United States Secret Service chief apologises for prostitution scandal

 

Secret Service Director Mark Sullivan, gray-haired in a blue striped suit and tie, faced the Senate Homeland Security Committee and asserted that the behaviour of a dozen employees in Cartagena last month did not reflect the culture of the agency.

“I am deeply disappointed and I apologise for the misconduct of these employees and the distraction that it has caused,” Sullivan said.

“Over the past several weeks, we have been under intense scrutiny as a result of this incident. To see the agency’s integrity called into question has not been easy,” he said.

In the biggest scandal to hit the agency that protects the president, a dozen Secret Service employees were accused of misconduct for bringing women, some of them prostitutes, back to their hotel rooms in Colombia, ahead of a presidential trip.

Senator Susan Collins, the senior Republican on the committee, said “the behaviour is morally repugnant”. She and other senators said they found it difficult to believe the misconduct was an isolated incident.

Collins said there was no excuse for such “recklessness” and that the Secret Service employees had “willingly made themselves potential targets” and could easily have been drugged, kidnapped or blackmailed.

Sullivan told the senators that it was “just absurd” to believe that this type of behaviour was condoned by the agency in any way.

Sullivan listened to senator after senator express concern about the actions of his employees in Colombia, including Senator Joseph Lieberman, the chairman of the committee, who called it a “sordid story”.

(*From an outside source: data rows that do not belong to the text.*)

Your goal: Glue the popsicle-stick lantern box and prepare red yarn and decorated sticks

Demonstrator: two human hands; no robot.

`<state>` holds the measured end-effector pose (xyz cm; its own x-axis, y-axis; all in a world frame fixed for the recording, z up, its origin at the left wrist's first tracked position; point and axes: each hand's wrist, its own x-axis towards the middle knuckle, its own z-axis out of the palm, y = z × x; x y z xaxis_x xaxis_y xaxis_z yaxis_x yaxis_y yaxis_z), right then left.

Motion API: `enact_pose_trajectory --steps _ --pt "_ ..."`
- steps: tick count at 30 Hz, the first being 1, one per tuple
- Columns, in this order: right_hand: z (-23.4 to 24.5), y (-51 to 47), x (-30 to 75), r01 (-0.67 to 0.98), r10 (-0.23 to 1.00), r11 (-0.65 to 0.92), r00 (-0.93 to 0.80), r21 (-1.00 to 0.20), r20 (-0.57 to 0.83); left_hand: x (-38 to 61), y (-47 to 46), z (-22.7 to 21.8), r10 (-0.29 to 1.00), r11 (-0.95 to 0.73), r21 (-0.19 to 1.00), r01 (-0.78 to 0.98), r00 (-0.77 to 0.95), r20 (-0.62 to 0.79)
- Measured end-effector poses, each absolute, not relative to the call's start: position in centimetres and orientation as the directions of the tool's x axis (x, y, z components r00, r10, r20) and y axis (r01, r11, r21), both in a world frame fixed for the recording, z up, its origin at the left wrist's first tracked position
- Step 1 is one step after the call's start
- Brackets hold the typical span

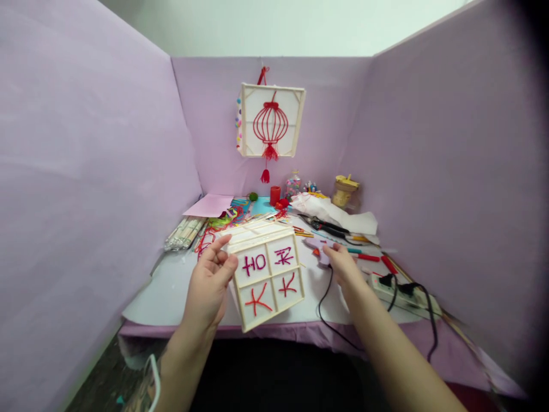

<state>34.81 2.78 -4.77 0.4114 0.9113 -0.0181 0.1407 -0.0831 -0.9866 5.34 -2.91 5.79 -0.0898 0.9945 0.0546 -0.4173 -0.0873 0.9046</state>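
My left hand (210, 280) pinches the upper left edge of a box-shaped lantern (262, 279) with a pale wooden frame and white panels. The panel facing me is split into four panes, with purple and red strokes shaped like characters and letters. The lantern is tilted above the table's front part. Over to the right, my right hand (341, 264) has its fingers closed around a lilac hot glue gun (316, 246), whose nozzle points left. A black cord runs down from the glue gun. The lantern and glue gun are apart.
Another lantern (295, 137) with a red lantern design hangs at the back. Pliers (328, 226), a power strip (403, 297) with plugs and cords, and red sticks (388, 264) lie right. Bundled wooden sticks (186, 232) and tangled red yarn lie left. Lilac walls enclose the table.
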Motion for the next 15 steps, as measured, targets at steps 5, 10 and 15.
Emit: enact_pose_trajectory --steps 5,10,15 --pt "0.0 -0.5 31.4 0.137 0.952 0.155 0.244 -0.978 0.185 5.3 -3.1 5.7 0.99 -0.109 0.92 -0.376 -0.125 0.066" --pt "3.9 -1.3 28.8 0.056 0.95 0.3 -0.105 -0.952 0.293 5.1 -3.5 5.1 0.984 -0.163 0.939 -0.303 -0.117 0.133" --pt "4.2 -1.1 27.9 0.041 0.961 0.255 -0.118 -0.966 0.248 4.5 -3.8 4.3 0.965 -0.257 0.956 -0.14 -0.101 0.244"
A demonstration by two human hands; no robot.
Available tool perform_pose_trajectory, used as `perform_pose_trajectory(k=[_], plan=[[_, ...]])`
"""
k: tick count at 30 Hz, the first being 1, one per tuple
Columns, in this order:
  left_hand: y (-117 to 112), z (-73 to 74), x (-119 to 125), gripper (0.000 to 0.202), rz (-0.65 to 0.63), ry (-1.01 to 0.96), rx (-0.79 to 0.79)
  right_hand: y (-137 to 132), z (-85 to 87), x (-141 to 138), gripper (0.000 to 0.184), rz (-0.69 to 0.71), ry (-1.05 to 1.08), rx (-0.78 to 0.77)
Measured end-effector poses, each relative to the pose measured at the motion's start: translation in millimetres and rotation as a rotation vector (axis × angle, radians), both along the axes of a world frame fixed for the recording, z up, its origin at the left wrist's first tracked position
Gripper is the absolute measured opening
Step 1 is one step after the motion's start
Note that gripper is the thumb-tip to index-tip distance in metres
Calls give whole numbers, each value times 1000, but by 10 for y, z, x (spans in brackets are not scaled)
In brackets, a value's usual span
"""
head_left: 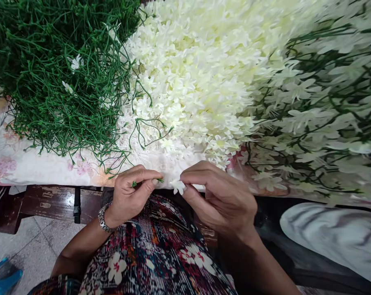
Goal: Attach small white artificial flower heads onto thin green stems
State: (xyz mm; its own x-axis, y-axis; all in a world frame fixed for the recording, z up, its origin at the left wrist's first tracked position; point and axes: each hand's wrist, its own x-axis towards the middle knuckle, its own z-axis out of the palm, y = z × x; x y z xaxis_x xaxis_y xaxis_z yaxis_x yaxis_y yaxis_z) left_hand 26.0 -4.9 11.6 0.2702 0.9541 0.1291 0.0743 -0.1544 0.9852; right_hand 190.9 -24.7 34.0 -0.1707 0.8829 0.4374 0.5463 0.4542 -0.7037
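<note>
A large tangled heap of thin, dark-green, plastic-looking stems fills the upper left of the frame, with a few white blossoms caught in it. A dense pile of loose creamy-white, cloth-like flowers spreads across the upper middle. White flowers threaded on green stems crowd the right side. A few stray curved green stems lie between the first two heaps. All rest on a pale cloth printed with pink flowers, whose near edge runs just beyond the hands. At lower left are a dark-brown wooden surface, a black strap with a buckle, grey floor tiles and a curved bright-blue object. A white-and-grey streaked form sits at lower right.

The blue object is cut off by the left edge, so its kind is unclear; the streaked form is also hard to identify. The right side is stretched and blurred, and the heaps run past the top edge.

At centre, the left hand, with a silver metal-link watch at its wrist, pinches a small green stem piece between thumb and forefinger, mostly hidden by them. The right hand pinches a single white, pointed-petal flower, its petals toward the left hand. The hands are apart, the flower near the left fingertips, a narrow gap between.
</note>
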Motion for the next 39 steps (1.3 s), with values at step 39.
perform_pose_trajectory(k=[39], plan=[[30,-203,64,17,-57,353,433,11,-325,-57,16,33,-187,41]])
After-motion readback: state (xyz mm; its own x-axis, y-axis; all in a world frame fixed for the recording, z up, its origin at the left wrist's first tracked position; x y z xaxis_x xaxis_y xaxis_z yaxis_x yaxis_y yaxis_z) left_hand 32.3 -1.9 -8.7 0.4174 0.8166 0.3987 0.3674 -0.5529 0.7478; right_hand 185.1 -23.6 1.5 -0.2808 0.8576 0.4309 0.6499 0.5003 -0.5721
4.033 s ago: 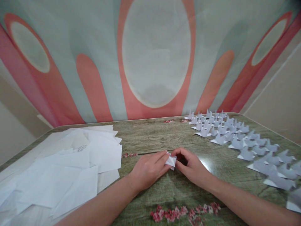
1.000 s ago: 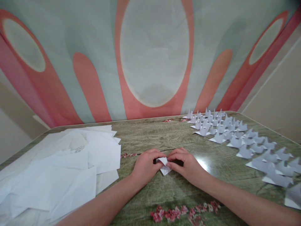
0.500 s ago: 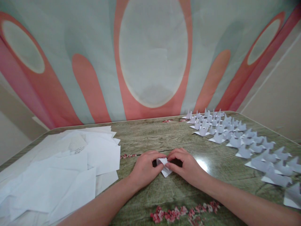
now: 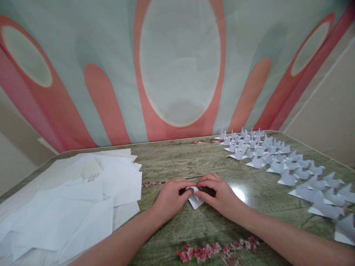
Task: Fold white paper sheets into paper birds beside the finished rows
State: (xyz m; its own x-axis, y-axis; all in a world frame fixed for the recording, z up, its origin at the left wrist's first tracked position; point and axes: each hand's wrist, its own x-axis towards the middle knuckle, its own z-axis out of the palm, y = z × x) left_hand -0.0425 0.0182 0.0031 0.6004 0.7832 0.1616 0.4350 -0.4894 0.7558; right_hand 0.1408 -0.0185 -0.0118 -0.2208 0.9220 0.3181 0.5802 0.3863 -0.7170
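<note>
Between my two hands is a small folded piece of white paper, its pointed corner toward me, just over the table. My left hand pinches it from the left, thumb on its upper face. From the right, my right hand grips it with thumb and curled fingers. The fingertips of both hands meet at the far edge and hide part of the folds.
A loose pile of white paper sheets covers the table's left side. Several folded white paper birds stand in rows along the right. The wood-patterned table has printed pink flowers and meets a painted backdrop behind.
My left thumb has moved right onto the paper, and a flap that stood up there now lies lower. Both hands keep nearly the same place.
</note>
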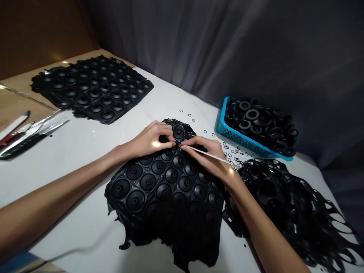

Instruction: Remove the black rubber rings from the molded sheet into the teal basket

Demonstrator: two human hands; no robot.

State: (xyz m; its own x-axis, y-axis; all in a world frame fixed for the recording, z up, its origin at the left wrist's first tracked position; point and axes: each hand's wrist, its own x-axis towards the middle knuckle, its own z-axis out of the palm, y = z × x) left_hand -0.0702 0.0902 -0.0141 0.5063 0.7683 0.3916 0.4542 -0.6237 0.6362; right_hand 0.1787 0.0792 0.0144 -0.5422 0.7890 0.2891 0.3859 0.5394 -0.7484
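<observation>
The right hand (209,151) has its grip clamped on a thin white stick (210,154); the left hand (155,138) has its grip pinched on the black sheet (172,176), seemingly at a small nub, hard to make out. The sheet of moulded discs lies toward the worktop's (170,102) near edge. Small rings (229,151) lie before the blue basket (247,143) at the far edge, black trimmings (284,201) by the right edge
</observation>
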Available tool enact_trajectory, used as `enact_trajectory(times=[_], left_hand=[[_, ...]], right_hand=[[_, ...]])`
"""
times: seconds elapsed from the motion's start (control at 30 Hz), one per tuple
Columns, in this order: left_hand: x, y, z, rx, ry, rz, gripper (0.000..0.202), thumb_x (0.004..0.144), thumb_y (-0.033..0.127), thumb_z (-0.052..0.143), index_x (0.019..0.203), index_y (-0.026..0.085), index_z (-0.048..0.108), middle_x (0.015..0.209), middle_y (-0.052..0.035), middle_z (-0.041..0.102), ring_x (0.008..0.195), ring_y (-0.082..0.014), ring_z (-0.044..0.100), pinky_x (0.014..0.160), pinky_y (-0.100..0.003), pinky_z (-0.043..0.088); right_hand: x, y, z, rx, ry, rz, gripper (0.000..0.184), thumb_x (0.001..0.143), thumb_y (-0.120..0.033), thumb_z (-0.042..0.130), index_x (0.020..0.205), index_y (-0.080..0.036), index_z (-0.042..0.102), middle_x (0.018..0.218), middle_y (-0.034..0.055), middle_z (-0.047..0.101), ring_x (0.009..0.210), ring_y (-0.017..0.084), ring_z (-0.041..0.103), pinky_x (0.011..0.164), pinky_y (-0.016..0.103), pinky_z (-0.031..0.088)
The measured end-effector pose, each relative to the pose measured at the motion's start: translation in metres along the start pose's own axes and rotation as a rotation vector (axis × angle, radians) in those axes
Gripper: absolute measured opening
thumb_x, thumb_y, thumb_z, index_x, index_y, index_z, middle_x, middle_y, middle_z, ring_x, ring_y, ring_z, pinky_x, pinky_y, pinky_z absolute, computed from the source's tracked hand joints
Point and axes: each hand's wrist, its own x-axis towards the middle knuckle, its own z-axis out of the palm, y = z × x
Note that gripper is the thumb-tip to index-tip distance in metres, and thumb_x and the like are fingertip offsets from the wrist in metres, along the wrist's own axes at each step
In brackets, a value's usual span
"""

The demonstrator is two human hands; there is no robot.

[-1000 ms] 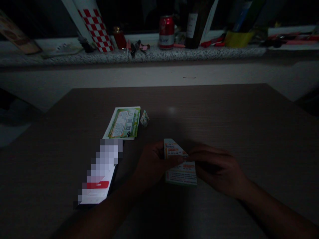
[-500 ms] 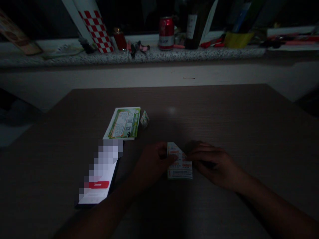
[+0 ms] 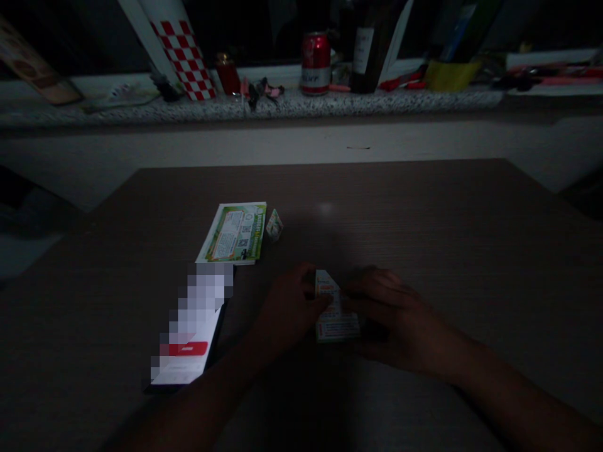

“That reputation, a great reputation, was badly stained last month when 11 Secret Service employees engaged in a night of heavy drinking in Cartagena, Colombia, which ended with them taking foreign nationals, women, back to their hotel rooms,” said Lieberman, an independent.

Lieberman, one of several lawmakers who has been briefed on the incident, described the evening in mid-April when the men, in separate groups of two to four, went to different nightclubs and strip clubs, drinking heavily.

They returned to their hotel with women, some of whom were prostitutes, and registered them as overnight guests as required by hotel rules.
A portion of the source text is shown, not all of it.